▶ **Work instructions**: Please return the whole listing word for word.

▶ **Dataset excerpt**:
Content starts
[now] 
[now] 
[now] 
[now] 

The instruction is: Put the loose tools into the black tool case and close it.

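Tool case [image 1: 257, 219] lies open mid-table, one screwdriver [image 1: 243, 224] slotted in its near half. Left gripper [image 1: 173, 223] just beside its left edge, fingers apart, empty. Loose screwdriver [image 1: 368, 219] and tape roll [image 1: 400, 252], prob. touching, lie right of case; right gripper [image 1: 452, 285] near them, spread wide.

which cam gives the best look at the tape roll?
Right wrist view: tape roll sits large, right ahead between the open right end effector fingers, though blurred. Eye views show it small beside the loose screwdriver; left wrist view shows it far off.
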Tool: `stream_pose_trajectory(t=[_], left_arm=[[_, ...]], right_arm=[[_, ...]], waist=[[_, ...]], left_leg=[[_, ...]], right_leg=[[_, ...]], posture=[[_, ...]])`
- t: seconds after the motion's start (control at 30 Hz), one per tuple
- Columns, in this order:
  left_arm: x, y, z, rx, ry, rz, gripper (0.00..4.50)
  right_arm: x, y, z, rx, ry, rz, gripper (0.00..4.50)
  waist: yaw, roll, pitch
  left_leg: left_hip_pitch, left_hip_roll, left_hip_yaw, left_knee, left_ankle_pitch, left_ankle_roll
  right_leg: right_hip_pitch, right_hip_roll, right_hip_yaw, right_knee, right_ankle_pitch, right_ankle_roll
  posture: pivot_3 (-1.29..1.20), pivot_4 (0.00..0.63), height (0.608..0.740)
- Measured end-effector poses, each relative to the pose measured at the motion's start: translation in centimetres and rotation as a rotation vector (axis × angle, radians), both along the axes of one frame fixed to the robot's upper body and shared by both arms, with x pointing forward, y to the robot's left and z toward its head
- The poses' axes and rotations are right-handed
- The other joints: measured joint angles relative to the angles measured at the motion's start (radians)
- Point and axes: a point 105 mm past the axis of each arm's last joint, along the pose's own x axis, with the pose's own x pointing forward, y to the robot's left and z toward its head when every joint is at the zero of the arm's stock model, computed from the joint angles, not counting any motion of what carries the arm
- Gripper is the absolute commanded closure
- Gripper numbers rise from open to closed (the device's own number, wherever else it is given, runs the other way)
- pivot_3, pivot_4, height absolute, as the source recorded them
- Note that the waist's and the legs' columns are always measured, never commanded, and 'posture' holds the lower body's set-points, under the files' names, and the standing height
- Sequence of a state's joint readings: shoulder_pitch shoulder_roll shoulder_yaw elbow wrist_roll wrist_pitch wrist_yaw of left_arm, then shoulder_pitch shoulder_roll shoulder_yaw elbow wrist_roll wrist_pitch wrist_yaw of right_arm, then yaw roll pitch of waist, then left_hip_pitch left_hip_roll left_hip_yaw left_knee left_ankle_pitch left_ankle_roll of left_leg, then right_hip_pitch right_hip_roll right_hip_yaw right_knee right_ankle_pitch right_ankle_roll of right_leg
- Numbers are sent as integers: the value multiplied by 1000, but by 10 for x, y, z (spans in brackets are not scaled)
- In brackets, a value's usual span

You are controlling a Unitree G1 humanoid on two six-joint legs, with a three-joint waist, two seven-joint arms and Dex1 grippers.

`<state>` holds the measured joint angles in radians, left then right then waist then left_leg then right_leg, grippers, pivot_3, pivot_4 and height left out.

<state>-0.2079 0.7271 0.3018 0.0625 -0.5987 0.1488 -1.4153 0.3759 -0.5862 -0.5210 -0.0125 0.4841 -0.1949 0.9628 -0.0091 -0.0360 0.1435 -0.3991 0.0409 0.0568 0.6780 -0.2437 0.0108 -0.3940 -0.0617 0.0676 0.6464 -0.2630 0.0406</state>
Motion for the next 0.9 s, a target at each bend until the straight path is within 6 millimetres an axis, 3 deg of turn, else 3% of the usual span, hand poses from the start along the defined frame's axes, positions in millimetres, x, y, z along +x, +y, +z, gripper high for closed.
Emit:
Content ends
▶ **The completed task**:
[now] 
[now] 
[now] 
[now] 

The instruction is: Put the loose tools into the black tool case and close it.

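Tool case [image 1: 257, 219] lies open mid-table, one screwdriver [image 1: 243, 224] slotted in its near half. Left gripper [image 1: 173, 223] just beside its left edge, fingers apart, empty. Loose screwdriver [image 1: 368, 219] and tape roll [image 1: 400, 252], prob. touching, lie right of case; right gripper [image 1: 452, 285] near them, spread wide.

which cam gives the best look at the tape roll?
Right wrist view: tape roll sits large, right ahead between the open right end effector fingers, though blurred. Eye views show it small beside the loose screwdriver; left wrist view shows it far off.
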Tool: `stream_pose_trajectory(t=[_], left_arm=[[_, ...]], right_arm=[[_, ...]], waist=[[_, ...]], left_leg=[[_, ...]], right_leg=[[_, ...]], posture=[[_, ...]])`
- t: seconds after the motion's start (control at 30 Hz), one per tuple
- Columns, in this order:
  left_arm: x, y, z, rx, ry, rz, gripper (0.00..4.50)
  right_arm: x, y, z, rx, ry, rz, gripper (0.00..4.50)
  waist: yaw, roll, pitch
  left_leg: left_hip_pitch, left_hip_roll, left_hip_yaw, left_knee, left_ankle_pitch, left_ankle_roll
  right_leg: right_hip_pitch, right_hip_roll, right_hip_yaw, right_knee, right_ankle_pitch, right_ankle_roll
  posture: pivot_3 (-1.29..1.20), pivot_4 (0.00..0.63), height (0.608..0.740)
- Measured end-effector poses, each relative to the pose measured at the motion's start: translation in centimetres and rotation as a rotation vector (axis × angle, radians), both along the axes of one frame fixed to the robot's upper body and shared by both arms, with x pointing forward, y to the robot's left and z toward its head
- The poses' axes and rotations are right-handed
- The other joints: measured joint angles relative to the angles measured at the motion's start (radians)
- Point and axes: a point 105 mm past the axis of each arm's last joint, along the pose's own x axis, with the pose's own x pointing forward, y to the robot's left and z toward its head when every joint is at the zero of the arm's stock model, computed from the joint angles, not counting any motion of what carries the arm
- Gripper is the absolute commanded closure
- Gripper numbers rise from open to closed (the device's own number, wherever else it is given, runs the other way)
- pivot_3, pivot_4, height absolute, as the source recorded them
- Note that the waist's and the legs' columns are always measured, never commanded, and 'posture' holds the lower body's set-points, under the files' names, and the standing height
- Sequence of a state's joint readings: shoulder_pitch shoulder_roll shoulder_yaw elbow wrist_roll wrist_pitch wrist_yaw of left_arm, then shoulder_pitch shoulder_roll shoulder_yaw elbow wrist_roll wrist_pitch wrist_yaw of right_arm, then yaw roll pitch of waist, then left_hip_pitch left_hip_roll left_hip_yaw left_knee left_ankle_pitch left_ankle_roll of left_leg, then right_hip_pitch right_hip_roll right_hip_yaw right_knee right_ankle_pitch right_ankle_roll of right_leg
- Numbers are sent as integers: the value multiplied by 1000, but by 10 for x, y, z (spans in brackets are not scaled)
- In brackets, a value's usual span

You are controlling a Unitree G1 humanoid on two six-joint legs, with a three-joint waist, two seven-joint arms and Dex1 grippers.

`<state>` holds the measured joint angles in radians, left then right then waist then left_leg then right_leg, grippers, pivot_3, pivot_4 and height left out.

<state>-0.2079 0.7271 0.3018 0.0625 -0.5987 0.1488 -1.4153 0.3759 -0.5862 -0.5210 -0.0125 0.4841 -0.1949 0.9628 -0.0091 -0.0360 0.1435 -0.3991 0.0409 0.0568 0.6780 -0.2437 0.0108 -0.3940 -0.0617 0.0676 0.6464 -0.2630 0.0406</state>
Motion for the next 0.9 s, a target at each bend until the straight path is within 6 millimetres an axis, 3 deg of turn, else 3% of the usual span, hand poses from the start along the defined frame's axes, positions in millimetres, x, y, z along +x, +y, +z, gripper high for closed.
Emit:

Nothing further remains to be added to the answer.